Surf Air Mobility Inc. entered into a letter of intent to acquire Tuscan Holdings Corp. II (NasdaqCM:THCA) in a reverse merger transaction on April 22, 2022. Surf Air Mobility Inc. entered into a definitive agreement to acquire Tuscan Holdings Corp. II for $1.3 billion in a reverse merger transaction on May 17, 2022. The LOI provided for closing consideration payable to the shareholders of Surf Air of 85,000,000 shares, based on value of $10.00 per share and assuming $15 million of debt of Surf Air at the closing. The LOI further provided for an earnout of 38,000,000 shares payable to the shareholders of Surf Air at or after the closing, based on the achievement of specified business development and/or price conditions. The transaction reflects an implied pro forma equity value of $1.42 billion, assuming full payment of earnout. In a related transaction, Surf Air Mobility Inc. agreed to acquire Southern Airways Corporation. Post deal completion, Southern and Tuscan will be wholly owned subsidiaries of Surf Air. The deal shall be financed from strategic and financial investors including iHeartMedia, and Partners For Growth, and an equity line from Global Emerging Markets, as well as from THCA's cash in trust.
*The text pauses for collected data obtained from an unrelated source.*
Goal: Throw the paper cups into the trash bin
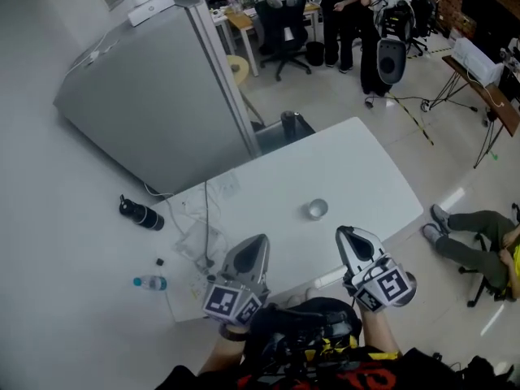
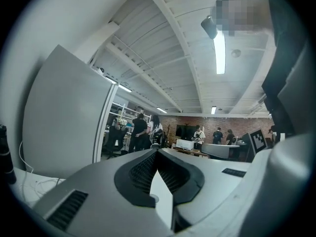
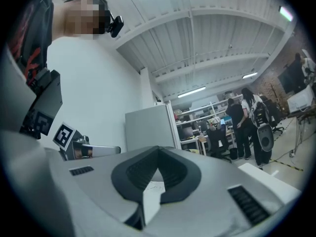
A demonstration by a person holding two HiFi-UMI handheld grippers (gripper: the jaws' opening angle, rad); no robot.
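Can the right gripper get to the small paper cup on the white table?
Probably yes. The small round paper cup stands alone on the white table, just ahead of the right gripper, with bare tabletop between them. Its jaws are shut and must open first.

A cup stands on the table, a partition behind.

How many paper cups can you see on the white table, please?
1: a small pale paper cup stands upright near the middle of the white rectangular table. Others could be hidden below the camera's view.
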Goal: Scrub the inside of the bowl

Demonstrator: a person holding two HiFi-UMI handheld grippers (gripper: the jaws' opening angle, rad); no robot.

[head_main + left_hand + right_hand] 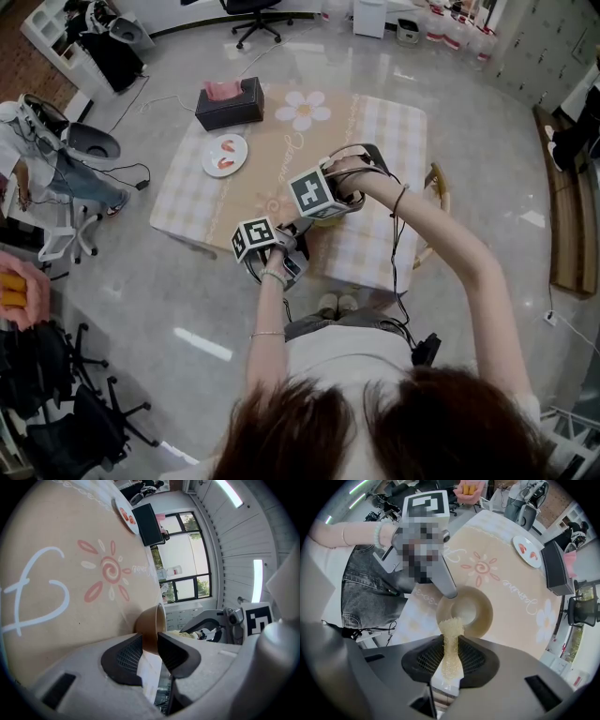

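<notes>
**Tan bowl held at the near table edge, scourer over its rim**

Tan and shallow, the bowl (474, 612) sits at the near edge of the table (380, 127), on the checked cloth with its mouth up. I have my left gripper (149, 645) closed on the bowl's rim, one jaw inside the wall and one outside. My right gripper (451, 649) is clamped on a pale yellow mesh scourer (451, 641). The scourer stands out past the jaws, and its free end lies over the bowl's near rim and inner wall. From the head view both marker cubes sit close together over that near edge. At the far left of the table I see a white plate (225, 156) with red pieces on it, and a dark tissue box (231, 105) just beyond it.
</notes>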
The transaction is subject to, among other things, the approval by THCA's stockholders, the approval by Surf Air shareholders, satisfaction of the conditions stated in the definitive agreement and other customary closing conditions, including a registration statement being declared effective by the U.S. Securities and Exchange Commission (the “SEC”), the receipt of certain regulatory approvals, closing of the acquisition of Southern Airways Corporation, Tuscan having at least $5 million of net tangible assets immediately prior to or upon the closing and the receipt of required approvals to publicly list the securities of the combined company. The Boards of Directors of both SAM and THCA have unanimously approved the proposed business combination, which is expected to be completed in the second half of 2022. As of October 24, 2022, the transaction is expected to close in the fourth quarter of 2022. On June 1, 2022, Tuscan Holdings received a letter from the Listing Qualifications Department of the Nasdaq Stock Market advising the Company that the Company did not comply with NASDAQ's Listing Rule 5250(c)(1) for continued listing because NASDAQ had not received the Company's Quarterly Report on Form 10-Q for the quarter ended March 31, 2022. The transaction is expected to provide up to $467 million in gross cash proceeds to Surf Air Mobility.

EarlyBirdCapital, Inc. acted as financial advisor and due diligence provider to Tuscan. David Alan Miller and Jeffrey M. Gallant of Graubard Miller acted as legal advisor to Tuscan. C. Brophy Christensen, Tai Vivatvaraphol, Viq Shariff, Laurie Davis, Jeeho Lee and Noah Kornblith of O'Melveny & Myers LLP acted as legal advisor to Surf Air. Mark Zimkind of Continental Stock Transfer & Trust Company acted as transfer agent to Tuscan. Karen Smith of Advantage Proxy, Inc acted as information agent to Tuscan. Tuscan will pay Advantage Proxy a $5,500 fee plus disbursements for such services at the closing of any proposed business combination. Graubard Miller acted as due diligence provider to Tuscan. Tuscan will pay EarlyBirdCapital a cash fee for such services upon the consummation of an initial business combination in an amount equal to $6,037,500.